_The problem_.
Please return the lines of the data below, word for word, from the first line through the line containing "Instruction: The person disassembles".

::: Dataset records

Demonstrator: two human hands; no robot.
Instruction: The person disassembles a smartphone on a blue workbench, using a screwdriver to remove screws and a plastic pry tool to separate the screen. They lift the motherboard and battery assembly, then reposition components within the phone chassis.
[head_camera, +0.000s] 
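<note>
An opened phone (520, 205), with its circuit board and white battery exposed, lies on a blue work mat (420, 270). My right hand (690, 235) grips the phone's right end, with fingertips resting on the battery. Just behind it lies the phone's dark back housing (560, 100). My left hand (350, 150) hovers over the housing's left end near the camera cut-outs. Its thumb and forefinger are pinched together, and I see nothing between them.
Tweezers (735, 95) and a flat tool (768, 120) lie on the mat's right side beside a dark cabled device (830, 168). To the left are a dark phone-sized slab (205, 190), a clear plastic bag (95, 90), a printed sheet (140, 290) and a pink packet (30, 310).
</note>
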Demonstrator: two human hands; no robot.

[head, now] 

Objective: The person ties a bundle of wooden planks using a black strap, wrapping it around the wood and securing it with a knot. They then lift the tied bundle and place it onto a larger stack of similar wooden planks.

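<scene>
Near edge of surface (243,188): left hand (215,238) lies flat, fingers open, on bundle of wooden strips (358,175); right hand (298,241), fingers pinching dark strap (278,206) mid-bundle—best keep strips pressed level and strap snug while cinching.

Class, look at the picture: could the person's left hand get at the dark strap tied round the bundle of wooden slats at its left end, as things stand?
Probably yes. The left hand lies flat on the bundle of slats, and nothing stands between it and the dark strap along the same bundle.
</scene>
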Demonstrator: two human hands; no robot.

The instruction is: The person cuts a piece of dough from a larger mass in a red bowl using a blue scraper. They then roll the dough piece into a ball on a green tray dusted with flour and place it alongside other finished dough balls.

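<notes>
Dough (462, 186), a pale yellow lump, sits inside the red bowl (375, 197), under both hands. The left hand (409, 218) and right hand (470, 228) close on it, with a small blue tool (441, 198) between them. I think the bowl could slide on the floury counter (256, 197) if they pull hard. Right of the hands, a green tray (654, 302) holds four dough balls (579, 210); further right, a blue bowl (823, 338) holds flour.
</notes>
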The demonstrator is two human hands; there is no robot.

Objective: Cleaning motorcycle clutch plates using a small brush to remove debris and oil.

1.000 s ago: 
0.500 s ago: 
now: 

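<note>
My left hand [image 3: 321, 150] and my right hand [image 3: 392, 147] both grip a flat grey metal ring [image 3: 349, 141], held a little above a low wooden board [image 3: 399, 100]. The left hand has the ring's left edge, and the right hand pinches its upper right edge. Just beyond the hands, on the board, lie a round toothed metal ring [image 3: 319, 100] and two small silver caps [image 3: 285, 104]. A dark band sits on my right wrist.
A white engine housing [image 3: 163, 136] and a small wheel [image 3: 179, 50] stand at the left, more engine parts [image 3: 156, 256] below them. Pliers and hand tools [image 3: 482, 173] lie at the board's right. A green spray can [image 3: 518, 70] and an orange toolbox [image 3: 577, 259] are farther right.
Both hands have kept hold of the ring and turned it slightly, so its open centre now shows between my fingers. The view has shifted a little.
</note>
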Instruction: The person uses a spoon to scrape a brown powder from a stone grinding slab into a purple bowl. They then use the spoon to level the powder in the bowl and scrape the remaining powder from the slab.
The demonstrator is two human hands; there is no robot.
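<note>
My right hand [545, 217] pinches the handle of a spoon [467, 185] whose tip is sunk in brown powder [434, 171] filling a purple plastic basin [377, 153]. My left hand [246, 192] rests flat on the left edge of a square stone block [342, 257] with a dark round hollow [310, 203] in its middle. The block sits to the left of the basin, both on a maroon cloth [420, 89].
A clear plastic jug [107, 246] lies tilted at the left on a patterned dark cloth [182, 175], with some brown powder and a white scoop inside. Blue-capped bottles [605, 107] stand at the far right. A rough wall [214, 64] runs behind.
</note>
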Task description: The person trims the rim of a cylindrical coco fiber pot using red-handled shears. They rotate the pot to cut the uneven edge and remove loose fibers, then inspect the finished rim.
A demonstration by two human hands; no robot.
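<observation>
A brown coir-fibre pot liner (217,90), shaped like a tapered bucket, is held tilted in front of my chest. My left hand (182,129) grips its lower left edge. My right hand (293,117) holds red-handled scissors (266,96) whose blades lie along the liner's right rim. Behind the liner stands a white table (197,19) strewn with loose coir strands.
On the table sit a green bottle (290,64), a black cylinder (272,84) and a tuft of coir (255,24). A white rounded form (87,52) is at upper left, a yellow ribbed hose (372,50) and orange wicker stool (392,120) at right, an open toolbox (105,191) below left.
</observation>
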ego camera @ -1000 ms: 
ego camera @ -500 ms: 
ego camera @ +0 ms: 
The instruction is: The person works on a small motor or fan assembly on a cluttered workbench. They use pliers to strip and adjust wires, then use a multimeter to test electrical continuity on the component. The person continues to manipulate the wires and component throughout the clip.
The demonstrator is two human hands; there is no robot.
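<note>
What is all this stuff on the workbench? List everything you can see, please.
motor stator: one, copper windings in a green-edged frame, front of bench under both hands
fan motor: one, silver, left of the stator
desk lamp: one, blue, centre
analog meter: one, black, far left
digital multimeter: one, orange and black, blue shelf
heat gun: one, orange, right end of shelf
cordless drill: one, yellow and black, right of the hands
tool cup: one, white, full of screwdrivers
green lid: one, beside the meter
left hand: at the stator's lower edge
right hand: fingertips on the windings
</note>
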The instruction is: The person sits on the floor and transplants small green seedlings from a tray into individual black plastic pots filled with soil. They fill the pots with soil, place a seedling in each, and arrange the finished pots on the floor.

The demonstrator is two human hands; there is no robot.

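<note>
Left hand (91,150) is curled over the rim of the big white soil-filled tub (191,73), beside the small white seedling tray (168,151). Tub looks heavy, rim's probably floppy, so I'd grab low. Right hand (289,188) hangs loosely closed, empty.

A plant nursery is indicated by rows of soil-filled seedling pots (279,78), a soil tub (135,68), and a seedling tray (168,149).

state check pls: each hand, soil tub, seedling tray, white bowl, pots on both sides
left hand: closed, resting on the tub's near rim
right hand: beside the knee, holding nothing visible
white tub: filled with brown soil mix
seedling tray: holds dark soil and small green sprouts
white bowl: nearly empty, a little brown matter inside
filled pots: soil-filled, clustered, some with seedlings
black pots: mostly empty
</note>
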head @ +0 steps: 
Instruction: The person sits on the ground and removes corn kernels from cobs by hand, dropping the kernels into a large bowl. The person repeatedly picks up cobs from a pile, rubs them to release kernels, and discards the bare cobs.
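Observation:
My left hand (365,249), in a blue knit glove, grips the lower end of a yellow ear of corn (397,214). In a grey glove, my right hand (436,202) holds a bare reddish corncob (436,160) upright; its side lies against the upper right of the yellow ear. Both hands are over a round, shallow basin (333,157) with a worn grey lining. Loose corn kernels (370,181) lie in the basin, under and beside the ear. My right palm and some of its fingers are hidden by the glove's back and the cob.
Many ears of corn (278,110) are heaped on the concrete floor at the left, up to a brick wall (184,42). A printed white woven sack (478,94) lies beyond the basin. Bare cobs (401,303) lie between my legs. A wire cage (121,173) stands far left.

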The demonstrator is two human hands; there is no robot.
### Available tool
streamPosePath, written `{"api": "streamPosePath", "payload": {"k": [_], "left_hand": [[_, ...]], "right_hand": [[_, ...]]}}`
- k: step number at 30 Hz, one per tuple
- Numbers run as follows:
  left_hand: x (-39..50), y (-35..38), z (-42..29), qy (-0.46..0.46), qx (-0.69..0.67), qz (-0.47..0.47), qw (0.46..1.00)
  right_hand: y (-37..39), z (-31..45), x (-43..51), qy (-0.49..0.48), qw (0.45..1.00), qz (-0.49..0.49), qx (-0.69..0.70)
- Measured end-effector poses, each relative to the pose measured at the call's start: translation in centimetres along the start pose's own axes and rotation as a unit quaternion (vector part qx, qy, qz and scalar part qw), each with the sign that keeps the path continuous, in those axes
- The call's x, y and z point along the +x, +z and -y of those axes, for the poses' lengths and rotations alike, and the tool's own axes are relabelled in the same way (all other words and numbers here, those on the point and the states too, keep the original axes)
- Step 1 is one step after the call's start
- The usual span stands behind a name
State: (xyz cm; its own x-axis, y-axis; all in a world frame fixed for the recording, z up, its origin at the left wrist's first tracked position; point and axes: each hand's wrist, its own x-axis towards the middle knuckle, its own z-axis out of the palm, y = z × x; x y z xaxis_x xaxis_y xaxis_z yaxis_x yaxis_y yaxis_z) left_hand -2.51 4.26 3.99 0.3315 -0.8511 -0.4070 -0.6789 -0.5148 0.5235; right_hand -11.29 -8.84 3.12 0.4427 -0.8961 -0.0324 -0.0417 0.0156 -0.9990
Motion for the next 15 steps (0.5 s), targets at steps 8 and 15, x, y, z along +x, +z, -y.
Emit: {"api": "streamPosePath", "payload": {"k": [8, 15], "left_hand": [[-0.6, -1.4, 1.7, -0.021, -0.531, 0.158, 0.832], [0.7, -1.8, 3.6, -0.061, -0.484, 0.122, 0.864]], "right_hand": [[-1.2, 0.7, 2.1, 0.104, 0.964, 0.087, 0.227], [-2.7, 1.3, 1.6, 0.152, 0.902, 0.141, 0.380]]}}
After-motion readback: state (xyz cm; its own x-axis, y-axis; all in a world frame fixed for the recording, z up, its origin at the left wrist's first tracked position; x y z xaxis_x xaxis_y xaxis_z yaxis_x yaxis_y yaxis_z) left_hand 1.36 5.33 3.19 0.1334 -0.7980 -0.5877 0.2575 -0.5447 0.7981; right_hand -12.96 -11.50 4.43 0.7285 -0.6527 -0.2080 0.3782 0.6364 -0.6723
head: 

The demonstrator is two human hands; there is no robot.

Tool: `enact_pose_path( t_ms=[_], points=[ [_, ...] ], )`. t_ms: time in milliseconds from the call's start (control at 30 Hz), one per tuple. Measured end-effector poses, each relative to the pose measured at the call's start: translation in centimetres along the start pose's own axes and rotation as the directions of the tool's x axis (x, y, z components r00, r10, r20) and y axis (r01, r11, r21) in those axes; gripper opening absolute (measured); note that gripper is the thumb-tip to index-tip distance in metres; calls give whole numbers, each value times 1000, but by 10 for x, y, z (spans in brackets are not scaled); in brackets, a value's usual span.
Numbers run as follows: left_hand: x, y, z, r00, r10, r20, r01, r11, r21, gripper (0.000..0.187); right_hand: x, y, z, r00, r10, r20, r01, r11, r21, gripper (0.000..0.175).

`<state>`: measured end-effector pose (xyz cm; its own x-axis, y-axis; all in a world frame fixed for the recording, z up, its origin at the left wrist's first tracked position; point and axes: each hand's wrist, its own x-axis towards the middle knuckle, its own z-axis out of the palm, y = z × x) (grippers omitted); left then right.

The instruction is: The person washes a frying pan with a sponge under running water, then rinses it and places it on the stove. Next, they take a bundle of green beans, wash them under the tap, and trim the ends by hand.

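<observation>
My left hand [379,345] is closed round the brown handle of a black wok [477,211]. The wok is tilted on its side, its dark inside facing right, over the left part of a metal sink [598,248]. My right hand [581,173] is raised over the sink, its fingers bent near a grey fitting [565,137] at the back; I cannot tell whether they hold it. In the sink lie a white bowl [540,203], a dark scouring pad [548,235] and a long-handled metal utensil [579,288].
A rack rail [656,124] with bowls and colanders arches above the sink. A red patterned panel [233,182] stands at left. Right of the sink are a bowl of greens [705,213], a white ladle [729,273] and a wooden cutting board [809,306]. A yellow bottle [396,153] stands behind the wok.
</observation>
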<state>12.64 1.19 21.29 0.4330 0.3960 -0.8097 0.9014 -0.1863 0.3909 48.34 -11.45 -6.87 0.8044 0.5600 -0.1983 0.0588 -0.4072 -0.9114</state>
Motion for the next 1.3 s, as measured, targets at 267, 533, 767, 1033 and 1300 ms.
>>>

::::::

_Result of the task_.
Demonstrator: two human hands; no robot.
Instruction: The person disassembles a smartphone on a blue workbench, using a screwdriver to remove screws and a plastic pry tool to separate the screen. They lift the motherboard and battery assembly, then reposition components within the phone chassis.

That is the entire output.